With proper customer data at hand, you can make better products by knowing the customer’s purchase history and preferences. With a way of reaching out to them in a better way, you are basically providing them good customer service. It allows you to take a look at your customers on an individual basis and design your products accordingly.
Conducting exploratory research seems tricky but an effective guide can help.
The very first step to understanding your customer is to capture the data that they are sending to you. Most organizations these days have an omnichannel approach to dealing with customers. Meaning there are many possible channels open for the customers to reach out to the business and interact. It makes it difficult to capture all the data from such channels as phone calls, SMS, social media, emails, etc. Even more difficult is their analysis.
It is important to capture the right and important customer data. It can be a call customer made for a product inquiry or review, social media comments, shopping app purchase, email for a replacement, anything that counts as an interaction.
Now that you have captured the data from all the sources, it needs to make some sense. Since the customer data comes from various channels, it will have different nature too. Some might be quantitative, some might be qualitative. So depending on that, you can bifurcate the data based on type and nature. For example, sales data is mostly in the form of graphs and numbers, so you can keep it together. Whereas the reviews might be more descriptive and qualitative, you might want to keep them separately for different analyses.
As an organization focusing more on business intelligence, there is no way it can be done without automation. There are various data analysis tools that run through AI and automation which helps you in analysing any type of data.
Just capturing and organizing the data isn’t enough, for the data to make sense and talk to you, it needs to be analysed properly through such data science tools. It helps you draw out the demographics of the available data and evaluate it to get some insights that are useful to your decision-making process.

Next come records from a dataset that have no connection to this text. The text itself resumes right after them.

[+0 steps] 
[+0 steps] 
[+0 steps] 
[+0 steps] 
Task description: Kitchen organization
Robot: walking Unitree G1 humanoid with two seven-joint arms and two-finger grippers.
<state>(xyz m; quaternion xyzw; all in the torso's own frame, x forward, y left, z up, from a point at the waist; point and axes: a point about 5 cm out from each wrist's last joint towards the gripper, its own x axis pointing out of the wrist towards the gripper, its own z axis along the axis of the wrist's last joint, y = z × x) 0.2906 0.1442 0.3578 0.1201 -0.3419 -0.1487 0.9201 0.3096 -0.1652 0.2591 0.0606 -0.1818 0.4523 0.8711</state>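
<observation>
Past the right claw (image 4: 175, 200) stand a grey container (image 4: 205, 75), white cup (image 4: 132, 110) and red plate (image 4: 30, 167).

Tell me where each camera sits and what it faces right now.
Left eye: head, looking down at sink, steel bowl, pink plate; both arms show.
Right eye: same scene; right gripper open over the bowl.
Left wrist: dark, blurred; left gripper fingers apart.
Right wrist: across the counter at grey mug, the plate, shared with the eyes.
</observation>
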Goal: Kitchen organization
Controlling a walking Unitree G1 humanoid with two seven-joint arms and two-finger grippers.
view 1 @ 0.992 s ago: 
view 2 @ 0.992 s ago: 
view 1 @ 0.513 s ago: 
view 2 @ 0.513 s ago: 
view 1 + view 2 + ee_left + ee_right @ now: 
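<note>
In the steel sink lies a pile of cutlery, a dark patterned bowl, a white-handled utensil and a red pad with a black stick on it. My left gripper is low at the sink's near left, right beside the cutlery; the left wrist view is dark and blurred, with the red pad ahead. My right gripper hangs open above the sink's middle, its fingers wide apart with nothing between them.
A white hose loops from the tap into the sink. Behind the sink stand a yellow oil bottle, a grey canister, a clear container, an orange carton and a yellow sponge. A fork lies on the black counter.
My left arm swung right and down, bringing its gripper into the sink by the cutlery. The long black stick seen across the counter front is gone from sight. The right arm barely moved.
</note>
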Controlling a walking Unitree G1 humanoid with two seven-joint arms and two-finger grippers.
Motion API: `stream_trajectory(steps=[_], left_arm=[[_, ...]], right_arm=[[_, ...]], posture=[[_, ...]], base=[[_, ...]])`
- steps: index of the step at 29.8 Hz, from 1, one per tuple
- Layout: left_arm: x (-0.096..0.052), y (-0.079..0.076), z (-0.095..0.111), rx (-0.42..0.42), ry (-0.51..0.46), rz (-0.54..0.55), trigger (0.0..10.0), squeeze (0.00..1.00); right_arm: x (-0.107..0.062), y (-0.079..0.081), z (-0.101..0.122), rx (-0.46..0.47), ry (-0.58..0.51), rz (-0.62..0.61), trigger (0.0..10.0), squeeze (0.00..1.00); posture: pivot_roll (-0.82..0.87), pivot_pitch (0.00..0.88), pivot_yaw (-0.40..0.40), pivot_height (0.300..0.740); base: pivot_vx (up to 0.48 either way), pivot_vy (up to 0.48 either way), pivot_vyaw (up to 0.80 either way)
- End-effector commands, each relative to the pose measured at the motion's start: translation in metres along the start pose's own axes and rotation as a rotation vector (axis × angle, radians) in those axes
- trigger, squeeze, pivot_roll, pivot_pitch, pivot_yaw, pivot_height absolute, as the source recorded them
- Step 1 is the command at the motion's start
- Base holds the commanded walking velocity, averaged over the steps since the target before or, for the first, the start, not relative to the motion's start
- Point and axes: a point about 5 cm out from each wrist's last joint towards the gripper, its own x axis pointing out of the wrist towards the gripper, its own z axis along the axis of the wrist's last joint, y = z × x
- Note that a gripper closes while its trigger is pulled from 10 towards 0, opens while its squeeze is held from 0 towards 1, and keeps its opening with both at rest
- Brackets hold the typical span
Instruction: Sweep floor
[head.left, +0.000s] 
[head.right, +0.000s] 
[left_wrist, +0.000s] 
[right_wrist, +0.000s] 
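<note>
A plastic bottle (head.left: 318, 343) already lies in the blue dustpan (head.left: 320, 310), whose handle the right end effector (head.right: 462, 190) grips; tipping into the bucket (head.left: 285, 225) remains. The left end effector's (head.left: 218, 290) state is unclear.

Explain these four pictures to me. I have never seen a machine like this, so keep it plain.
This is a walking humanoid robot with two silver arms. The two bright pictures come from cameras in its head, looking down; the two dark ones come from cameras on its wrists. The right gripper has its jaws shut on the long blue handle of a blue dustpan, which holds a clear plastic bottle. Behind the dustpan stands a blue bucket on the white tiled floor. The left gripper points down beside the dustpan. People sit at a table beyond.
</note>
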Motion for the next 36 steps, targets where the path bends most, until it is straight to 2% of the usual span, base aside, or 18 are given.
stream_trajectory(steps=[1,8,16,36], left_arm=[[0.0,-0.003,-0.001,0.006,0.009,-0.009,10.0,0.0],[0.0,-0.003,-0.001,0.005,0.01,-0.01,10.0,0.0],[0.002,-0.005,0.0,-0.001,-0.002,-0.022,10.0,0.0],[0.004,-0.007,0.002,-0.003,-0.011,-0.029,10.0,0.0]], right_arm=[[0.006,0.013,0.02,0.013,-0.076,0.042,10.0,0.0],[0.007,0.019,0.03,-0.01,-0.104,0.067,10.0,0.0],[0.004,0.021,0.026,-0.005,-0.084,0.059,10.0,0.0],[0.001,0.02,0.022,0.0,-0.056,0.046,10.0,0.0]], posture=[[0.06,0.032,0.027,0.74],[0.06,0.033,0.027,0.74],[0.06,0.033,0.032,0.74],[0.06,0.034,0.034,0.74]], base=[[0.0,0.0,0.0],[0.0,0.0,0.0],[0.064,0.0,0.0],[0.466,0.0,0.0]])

After analysing the data, you will have the needed ideas and insight on customers and their product preferences. The data that was flowing through the channels will now start making sense and the teams can act on the conclusions that were derived through data analysis.
Example, you get a result of analysis indicating the sales of products are going low for a couple of months. Similarly, you see many social media reviews say that they would prefer the other brand over yours for cost reasons. As an action to the findings, you can link both the results and state that people are preferring to switch to another product due to pricing issues. So when you next launch a new product, you will look out for such constraints.
Once you implement the changes and start interacting with the customers, you can gauge their behaviour. Keep track of the customer journey and 360-degree view of customers throughout the organizational works.
Identify the best customer journeys and their maps for future references. Do the gap analysis from time to time to keep track of the gaps and loopholes in your systems.